Agent Name Service (ANS) for Secure AI Agent Discovery
Designing the Agent Name Service (ANS): Architecture, Roles, and Trust Models
Agent Name Service (ANS) for Secure AI Agent Discovery free download
Designing the Agent Name Service (ANS): Architecture, Roles, and Trust Models
This course offers a comprehensive foundation in Agent Name Service (ANS) for Secure AI Agent Discovery, focusing on how autonomous agents securely identify, verify, and collaborate through the Agent Name Service (ANS) framework. We begin by establishing a clear understanding of Agentic AI and Multi-Agent Systems (MAS), framing how independent, task-oriented agents function within intelligent digital ecosystems. From there, learners explore the core architecture of ANS, diving into components such as agent resolvers, trust authorities, and federated registries. Special emphasis is placed on the Agent Registration Lifecycle, highlighting how agents are registered, renewed, and revoked in a secure, traceable manner using Public Key Infrastructure (PKI) and digital certificates.

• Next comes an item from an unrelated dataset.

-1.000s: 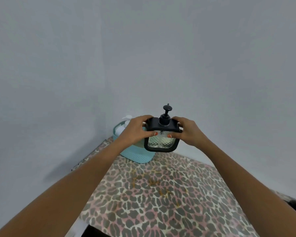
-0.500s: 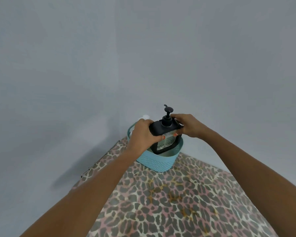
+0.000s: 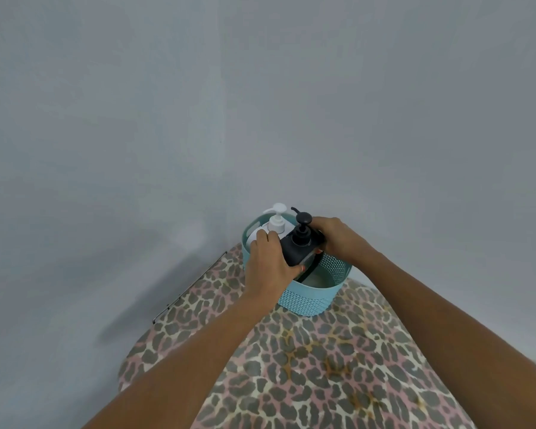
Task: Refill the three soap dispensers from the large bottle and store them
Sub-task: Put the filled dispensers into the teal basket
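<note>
Gripping the black pump dispenser from both sides: left hand wrapped round its near left edge, right hand curled over its far right shoulder. Tilted, partly down inside the teal perforated basket, just right of a white pump dispenser (behind it, a second black pump tip). Basket at the far end of a leopard-print cloth, grey and brown spots on pink. At the cloth's left side, a thin dark table edge. All around, plain grey wall, soft shadow at left.
</note>
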Demonstrator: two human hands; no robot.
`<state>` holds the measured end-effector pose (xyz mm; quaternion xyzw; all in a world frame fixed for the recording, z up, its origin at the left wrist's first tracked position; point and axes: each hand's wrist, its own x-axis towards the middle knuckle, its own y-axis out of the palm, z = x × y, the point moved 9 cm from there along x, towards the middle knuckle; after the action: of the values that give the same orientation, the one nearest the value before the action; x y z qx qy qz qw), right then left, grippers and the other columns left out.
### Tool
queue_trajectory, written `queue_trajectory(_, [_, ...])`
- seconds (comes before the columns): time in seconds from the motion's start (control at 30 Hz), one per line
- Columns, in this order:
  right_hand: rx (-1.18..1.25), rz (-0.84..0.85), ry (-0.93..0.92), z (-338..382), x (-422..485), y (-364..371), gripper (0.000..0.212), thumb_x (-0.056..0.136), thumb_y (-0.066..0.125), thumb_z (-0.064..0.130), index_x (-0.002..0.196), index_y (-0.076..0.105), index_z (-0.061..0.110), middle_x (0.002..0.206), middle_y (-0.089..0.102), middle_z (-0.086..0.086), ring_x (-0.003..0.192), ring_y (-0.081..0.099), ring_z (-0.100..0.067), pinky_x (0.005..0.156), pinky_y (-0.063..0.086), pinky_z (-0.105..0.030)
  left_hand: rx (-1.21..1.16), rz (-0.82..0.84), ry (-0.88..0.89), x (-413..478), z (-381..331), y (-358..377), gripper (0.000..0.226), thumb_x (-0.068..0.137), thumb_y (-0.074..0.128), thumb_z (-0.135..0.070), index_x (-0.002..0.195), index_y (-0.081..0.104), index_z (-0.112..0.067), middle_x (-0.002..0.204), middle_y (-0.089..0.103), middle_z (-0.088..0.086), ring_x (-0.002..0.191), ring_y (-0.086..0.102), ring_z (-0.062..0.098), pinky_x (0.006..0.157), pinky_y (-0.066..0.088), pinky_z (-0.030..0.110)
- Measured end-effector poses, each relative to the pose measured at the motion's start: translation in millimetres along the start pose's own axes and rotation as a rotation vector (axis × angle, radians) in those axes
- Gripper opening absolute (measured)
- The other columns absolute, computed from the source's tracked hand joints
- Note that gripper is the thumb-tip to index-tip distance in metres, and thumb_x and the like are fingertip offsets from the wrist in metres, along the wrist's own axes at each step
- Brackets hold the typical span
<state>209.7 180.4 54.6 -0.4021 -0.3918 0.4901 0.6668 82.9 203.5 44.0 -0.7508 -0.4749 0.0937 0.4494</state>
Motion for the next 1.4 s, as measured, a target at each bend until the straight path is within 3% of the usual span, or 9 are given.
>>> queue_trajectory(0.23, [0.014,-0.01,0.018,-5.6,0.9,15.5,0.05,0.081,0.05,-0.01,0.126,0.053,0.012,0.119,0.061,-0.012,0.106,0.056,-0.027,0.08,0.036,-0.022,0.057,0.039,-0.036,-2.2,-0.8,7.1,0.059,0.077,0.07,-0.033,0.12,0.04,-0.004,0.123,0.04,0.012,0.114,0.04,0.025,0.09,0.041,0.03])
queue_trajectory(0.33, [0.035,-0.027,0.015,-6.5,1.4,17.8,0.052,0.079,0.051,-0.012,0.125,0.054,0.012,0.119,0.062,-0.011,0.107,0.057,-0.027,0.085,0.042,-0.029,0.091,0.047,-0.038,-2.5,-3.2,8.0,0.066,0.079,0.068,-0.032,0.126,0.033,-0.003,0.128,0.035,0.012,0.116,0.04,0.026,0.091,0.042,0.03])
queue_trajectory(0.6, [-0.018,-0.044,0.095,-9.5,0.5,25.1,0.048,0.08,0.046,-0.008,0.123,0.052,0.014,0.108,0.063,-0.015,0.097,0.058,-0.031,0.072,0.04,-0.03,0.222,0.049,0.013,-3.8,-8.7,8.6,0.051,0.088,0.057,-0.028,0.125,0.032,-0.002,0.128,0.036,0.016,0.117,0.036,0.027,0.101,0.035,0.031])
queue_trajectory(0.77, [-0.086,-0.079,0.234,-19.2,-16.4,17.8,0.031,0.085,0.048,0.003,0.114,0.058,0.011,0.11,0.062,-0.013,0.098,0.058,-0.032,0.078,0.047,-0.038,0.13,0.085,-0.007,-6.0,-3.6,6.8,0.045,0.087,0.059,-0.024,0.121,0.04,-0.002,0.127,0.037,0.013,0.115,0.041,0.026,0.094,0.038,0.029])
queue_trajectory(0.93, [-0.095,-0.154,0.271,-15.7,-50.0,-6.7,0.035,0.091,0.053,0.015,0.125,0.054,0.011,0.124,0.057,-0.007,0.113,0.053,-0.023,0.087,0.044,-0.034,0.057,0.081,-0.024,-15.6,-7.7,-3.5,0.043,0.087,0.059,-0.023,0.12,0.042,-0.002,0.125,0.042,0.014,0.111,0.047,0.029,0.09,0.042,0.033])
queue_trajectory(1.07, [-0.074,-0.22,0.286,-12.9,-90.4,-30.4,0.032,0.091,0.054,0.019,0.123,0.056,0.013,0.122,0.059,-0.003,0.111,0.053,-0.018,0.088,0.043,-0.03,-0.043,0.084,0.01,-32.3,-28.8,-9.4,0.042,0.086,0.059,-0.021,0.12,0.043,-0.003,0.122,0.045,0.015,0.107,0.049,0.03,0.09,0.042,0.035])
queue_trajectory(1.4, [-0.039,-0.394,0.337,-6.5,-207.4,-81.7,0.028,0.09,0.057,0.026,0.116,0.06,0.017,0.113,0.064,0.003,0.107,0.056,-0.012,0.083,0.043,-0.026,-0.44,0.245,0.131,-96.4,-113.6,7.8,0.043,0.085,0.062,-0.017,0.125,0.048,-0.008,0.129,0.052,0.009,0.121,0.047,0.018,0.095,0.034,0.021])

The course then examines how agent discovery and interaction are governed through structured semantics, introducing the ANSName format—an intuitive, hierarchical naming system that embeds identity, capability, version, and compliance in each agent name. Key mechanisms such as version negotiation, signature verification, TTL enforcement, and endpoint validation ensure robust, real-time resolution and prevent impersonation or misuse. Students will also learn about governance challenges, including naming collisions and domain ownership, with comparisons to ICANN-style registries.
A full module is devoted to the Protocol Adapter Layer, explaining how ANS supports varied agent interactions (A2A, MCP, ACP) through capability cards, metadata schemas, role-based policies, and secure delegation frameworks. This is paired with deep dives into identity modeling and verification, including the use of Zero-Knowledge Proofs (ZKPs), JWTs, OAuth, mutual TLS, and sandbox enforcement to authenticate and isolate agents at runtime.
Advanced sessions explore security using the MAESTRO 7-Layer Threat Model, analyzing vulnerabilities like registry poisoning, DoS, and side-channel attacks, and presenting ANS-specific mitigation strategies. Finally, learners evaluate implementation options such as centralized vs. distributed registries, federated resolution, and hybrid caching models (Redis, Memcached) to scale ANS securely and efficiently.